Acht-Stunden-Tag gefährdet
von Laurenz Nurk
Andrea Nahles soll Vorstandsvorsitzende der Bundesagentur für Arbeit werden – als Arbeitsministerin machte sie 2017 den Gewerkschaften ein vergiftetes Geschenk.
Als sie Anfang des Jahres 2017 das Weißbuch Arbeiten 4.0 öffentlichkeitswirksam vorstellte, war zum ersten Mal «die probeweise Abschaffung des Acht-Stunden-Tags» auf dem Tisch. Acht Monate später wurde sie mit der Förderrichtlinie «Zukunftsfähige Unternehmen und Verwaltungen im digitalen Wandel» konkreter. Den Unternehmen sollten «Lern- und Experimentierräume» gestellt werden, in denen experimentell die Grenzen des Arbeitszeitgesetzes überschritten werden.
Die Gewerkschaften wollte sie damit ködern, dass Änderungen bei der Arbeitszeit nur durch einen Tarifvertrag mit der Gewerkschaft oder durch eine Betriebsvereinbarung mit dem Betriebsrat geändert werden können. Gewerkschaften und Betriebsräte sollten selbst bei der Veränderung der fast 100jährigen Gültigkeit des Acht-Stunden-Tags Hand anlegen.
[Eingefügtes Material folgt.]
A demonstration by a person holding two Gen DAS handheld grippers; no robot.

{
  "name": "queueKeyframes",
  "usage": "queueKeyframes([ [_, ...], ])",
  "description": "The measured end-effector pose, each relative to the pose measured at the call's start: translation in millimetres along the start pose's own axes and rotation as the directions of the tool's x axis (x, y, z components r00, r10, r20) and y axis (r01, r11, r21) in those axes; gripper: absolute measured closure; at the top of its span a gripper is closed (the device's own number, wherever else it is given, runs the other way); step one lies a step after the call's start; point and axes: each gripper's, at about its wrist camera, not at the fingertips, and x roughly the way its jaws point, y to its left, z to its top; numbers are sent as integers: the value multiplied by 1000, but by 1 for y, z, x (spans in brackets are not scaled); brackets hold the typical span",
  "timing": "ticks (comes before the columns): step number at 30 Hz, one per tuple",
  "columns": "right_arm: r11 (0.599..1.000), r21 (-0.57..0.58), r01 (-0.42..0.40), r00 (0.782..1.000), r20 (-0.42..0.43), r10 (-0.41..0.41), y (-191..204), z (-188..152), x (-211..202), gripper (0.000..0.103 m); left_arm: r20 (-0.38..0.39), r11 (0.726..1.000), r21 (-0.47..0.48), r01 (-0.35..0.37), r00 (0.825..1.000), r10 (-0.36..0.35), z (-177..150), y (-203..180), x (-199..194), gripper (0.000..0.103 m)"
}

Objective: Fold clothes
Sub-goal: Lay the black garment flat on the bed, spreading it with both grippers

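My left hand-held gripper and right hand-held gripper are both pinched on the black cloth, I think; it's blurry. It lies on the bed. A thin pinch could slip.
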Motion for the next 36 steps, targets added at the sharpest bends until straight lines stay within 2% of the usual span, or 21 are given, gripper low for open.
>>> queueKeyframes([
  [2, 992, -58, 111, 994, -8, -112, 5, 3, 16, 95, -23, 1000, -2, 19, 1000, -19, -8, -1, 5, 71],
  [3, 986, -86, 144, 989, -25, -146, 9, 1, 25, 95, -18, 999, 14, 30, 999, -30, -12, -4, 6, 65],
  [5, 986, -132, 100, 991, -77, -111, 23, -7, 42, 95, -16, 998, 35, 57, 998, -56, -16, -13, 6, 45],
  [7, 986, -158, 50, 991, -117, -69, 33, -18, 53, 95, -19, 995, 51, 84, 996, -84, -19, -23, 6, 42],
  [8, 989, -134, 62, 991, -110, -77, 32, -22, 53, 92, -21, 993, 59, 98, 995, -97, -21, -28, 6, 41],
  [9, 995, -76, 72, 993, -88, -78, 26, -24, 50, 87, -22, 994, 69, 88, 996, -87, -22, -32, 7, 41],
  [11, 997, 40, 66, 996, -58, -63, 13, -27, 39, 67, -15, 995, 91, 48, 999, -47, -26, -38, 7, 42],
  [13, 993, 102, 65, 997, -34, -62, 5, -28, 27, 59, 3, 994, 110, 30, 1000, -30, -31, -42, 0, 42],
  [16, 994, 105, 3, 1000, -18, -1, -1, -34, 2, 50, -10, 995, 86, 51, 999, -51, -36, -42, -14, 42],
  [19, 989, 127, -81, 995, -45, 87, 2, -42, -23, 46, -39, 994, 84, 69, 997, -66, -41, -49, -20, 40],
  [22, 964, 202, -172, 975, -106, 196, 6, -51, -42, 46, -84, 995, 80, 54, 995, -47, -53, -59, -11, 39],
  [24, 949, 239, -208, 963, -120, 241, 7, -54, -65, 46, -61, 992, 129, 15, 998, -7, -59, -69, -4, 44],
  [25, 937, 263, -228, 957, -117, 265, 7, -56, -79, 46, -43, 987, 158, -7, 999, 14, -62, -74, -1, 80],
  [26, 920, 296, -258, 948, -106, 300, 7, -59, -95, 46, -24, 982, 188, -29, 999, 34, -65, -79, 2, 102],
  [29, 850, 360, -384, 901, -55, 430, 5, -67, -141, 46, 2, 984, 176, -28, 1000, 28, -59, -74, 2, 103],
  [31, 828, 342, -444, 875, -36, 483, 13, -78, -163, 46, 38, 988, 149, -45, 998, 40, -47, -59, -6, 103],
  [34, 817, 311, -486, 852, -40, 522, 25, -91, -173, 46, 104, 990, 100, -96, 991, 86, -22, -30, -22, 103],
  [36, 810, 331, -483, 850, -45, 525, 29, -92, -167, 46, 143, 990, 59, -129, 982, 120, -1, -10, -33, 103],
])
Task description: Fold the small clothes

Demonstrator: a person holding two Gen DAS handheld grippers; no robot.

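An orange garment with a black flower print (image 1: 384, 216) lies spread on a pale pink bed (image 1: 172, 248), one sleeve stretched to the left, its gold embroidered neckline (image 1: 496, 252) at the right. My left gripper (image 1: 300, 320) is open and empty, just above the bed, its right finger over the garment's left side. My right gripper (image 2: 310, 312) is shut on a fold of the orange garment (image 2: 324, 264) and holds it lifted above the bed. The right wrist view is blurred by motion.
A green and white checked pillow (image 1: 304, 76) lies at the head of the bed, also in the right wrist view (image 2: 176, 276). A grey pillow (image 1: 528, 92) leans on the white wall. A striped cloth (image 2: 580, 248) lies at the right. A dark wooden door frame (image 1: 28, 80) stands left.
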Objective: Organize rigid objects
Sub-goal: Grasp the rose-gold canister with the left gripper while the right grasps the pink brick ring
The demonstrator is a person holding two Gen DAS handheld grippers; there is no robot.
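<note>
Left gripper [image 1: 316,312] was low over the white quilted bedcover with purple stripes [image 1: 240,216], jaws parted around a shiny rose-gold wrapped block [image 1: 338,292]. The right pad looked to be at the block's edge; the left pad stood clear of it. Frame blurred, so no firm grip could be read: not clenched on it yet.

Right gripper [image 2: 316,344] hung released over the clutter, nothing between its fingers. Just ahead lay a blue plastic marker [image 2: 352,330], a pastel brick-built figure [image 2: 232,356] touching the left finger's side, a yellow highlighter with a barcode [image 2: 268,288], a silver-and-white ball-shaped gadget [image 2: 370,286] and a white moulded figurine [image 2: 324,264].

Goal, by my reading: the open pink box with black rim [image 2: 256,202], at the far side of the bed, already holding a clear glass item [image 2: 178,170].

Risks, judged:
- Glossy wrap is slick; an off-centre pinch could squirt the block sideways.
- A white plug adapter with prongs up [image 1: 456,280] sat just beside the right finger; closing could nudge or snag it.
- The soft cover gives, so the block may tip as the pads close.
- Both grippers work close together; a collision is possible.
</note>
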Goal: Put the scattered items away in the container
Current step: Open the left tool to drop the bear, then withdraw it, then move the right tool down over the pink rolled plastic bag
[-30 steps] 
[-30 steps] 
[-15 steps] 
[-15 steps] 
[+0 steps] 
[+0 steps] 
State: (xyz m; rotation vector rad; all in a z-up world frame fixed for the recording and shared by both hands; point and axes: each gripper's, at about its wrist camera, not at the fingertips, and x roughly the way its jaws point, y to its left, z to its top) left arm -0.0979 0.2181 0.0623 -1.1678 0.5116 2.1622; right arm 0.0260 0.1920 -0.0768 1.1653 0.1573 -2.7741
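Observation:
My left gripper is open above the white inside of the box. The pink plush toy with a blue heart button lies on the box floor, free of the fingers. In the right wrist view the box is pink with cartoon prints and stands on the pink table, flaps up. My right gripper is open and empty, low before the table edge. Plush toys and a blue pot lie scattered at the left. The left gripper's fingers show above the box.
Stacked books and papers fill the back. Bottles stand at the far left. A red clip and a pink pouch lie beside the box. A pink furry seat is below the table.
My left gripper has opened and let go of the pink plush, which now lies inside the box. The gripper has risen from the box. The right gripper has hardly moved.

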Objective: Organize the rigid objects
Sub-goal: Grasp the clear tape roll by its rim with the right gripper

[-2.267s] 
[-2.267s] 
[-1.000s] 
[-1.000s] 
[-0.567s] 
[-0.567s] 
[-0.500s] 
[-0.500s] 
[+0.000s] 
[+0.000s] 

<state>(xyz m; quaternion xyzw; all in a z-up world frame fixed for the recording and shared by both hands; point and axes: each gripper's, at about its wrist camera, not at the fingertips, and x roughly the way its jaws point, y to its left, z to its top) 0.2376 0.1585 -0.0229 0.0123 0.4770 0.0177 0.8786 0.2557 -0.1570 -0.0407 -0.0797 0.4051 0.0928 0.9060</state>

Das Bundesministerium für Arbeit und Soziales hatte damit den Startschuss für die Einrichtung von betrieblichen Lern- und Experimentierräumen für Arbeitsinnovationen gegeben. Begleitet wurde dieser Eingriff in das Arbeitsrecht von der Individualisierung der Arbeitszeitwünsche. Dafür schob Nahles die Eltern vor, die dann ihr Kind am späten Vormittag in die Kita bringen könnten. So hieß es in den Richtlinien: «Von besonderem Interesse sind innovative Konzepte orts- und zeitflexibler Arbeit, auch für Beschäftigte mit Betreuungspflichten oder für Menschen mit Behinderung und Modelle lebensphasenorientierter Arbeitsorganisation.»
Nahles bekam damals für ihren Vorstoß Unterstützung von Alexander Gunkel, Mitglied der Hauptgeschäftsführung der Bundesvereinigung der Deutschen Arbeitgeberverbände (BDA), der CDU-FDP-Koalition in Nordrhein-Westfalen und vom DGB – dieser unterstützte vor allem den Ansatz der betrieblichen Experimentierräume. Genau hier stand das Einfallstor für die Ausweitung der Arbeitszeit. Nahles warf den Gewerkschaften die Brotkrumen der «Vergrößerung der Tarifbindung» hin und ging davon aus, dass, wie schon so häufig, einige Gewerkschaften hier mitziehen und anbeißen würden. Das war schon so bei dem Arbeitnehmerüberlassungsgesetz und bei dem «Tarifeinheitsgesetz». Die Gewerkschaften arbeiteten hier aktiv an der Beschneidung von Arbeitsrechten mit.
Was wir brauchen, ist aber ein modernes Arbeitszeitgesetz mit der Verkürzung der täglichen und wöchentlichen Arbeitszeit auf 30 Wochenstunden, mit vollem Lohn und Personalausgleich und eine gerechte Verteilung der gesamten gesellschaftlich notwendigen und nützlichen Arbeit zwischen den Geschlechtern, den Generationen und den Regionen dieser Welt.